Se persino lo champagne si è dovuto inchinare ai cambiamenti climatici, spostandosi nel sud dell’Inghilterra, anche per i vini di casa nostra il futuro potrebbe essere fosco. Secondo alcuni esperti gli effetti delle temperature più alte si stanno già vedendo, soprattutto in termini di gradazione finale dei vini, ma a rischio potrebbero essere anche i profumi delle principali etichette, che proprio in questi giorni iniziano la vendemmia. “Il fenomeno è iniziato a metà degli anni ’90 – spiega Roberto Zironi, docente di enologia dell’università di Udine – già oggi vini che prima avevano 11-12 gradi raggiungono tranquillamente i 14-15.

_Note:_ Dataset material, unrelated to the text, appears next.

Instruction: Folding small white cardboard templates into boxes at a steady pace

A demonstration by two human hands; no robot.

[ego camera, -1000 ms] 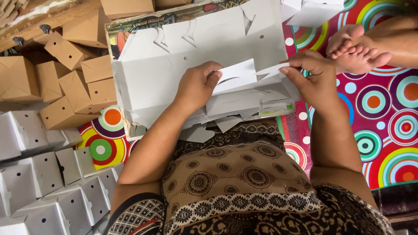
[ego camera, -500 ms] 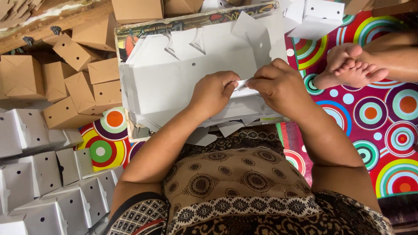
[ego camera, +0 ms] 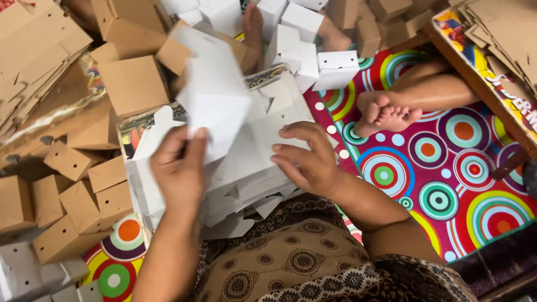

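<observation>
Right now I see my left hand [ego camera: 178,168] with its fingers pinched on a white card sheet [ego camera: 215,100], lifted above the stack of flat white blanks [ego camera: 246,168]. My right hand [ego camera: 305,159] rests spread and empty on that stack. Brown boxes [ego camera: 134,84] crowd the left; someone's bare feet [ego camera: 386,114] lie on the circle-patterned mat [ego camera: 447,184].

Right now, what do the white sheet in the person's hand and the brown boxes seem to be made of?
The white sheet, lifted by the left hand, looks like thin matte card: die-cut edges, bending slightly. The brown boxes look like plain kraft cardboard: dull tan faces, sharp folds, small punched holes. The right hand rests on a stack of similar white blanks.
</observation>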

Le temperature più alte agiscono in due modi: si alza il grado zuccherino dell’acino, e quindi cresce il tenore di alcol, e diminuisce l’acidità, il che fa perdere alcuni profumi. Ormai ci sono vitigni che si sono spostati di centinaia di chilometri verso nord”.
Da noi i vini del nord assomigliano sempre di più a quelli del sud: una soluzione la si sta già tentando facendo fuggire ‘in alto’ i vigneti, portandoli a sempre maggiore altitudine Ci sono comunque dei vitigni che resistono meglio di altri: “Si stanno facendo delle prove, e ad esempio il Refosco dal peduncolo rosso ha mostrato una buona resistenza persino in Sicilia – spiega Enrico Peterlunger, esperto di viticoltura dell’ateneo friulano – e anche per i rossi come Merlot e Cabernet non ci dovrebbero essere problemi. Le difficoltà maggiori saranno più per i bianchi aromatici, anche se si stanno studiando alcune tecniche, come la diminuzione dell’ esposizione al sole dei grappoli, che sembrano in grado di mitigare gli effetti e preservare il patrimonio aromatico”. Intanto in questi giorni chi vendemmia si trova alle prese con un caldo ancora estivo: “Questo è il primo degli effetti dei cambiamenti climatici – sottolinea Zironi – una volta la vendemmia finiva con le castagne, adesso si comincia in estate”.